# TASK DETAILS:
The required output is the exact run of lines from the one bearing "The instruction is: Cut" through the final line of the listing below, with the pictures removed.

# RECORDED INFORMATION:

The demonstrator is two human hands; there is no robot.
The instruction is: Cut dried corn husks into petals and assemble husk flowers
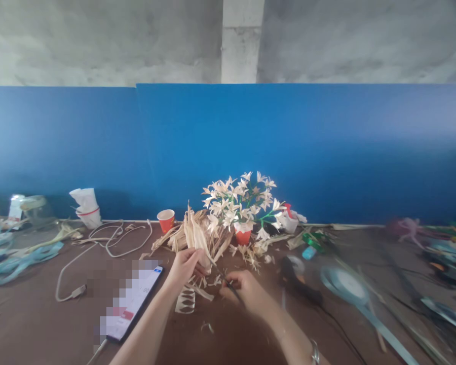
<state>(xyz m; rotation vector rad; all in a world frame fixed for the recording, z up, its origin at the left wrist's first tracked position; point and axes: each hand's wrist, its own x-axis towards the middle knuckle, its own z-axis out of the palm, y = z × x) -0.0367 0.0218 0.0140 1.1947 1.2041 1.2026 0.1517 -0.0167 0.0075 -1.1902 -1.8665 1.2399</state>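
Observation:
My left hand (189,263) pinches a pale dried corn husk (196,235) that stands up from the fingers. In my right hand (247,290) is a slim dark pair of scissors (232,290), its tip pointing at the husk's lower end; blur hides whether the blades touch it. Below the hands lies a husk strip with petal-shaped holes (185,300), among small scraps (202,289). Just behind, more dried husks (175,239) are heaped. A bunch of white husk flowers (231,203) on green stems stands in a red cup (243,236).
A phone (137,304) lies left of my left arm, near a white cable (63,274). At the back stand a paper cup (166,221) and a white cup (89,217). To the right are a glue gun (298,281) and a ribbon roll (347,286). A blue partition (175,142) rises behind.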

# ANSWER SPACE:
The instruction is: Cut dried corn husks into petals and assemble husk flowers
<state>(xyz m; rotation vector rad; all in a world frame fixed for the recording, z up, its origin at the left wrist's first tracked position; point and axes: each hand's wrist, its own x-axis towards the middle knuckle, its own z-axis out of the palm, y = z × x) -0.0367 0.0218 0.0140 1.1947 1.2041 1.2026 0.1517 -0.0167 0.0075 -1.1902 -1.8665 1.2399</state>
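Observation:
My left hand (189,263) pinches a pale dried corn husk (196,235) that stands up from the fingers. In my right hand (247,290) is a slim dark pair of scissors (232,290), its tip pointing at the husk's lower end; blur hides whether the blades touch it. Below the hands lies a husk strip with petal-shaped holes (185,300), among small scraps (202,289). Just behind, more dried husks (175,239) are heaped. A bunch of white husk flowers (231,203) on green stems stands in a red cup (243,236).
A phone (137,304) lies left of my left arm, near a white cable (63,274). At the back stand a paper cup (166,221) and a white cup (89,217). To the right are a glue gun (298,281) and a ribbon roll (347,286). A blue partition (175,142) rises behind.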

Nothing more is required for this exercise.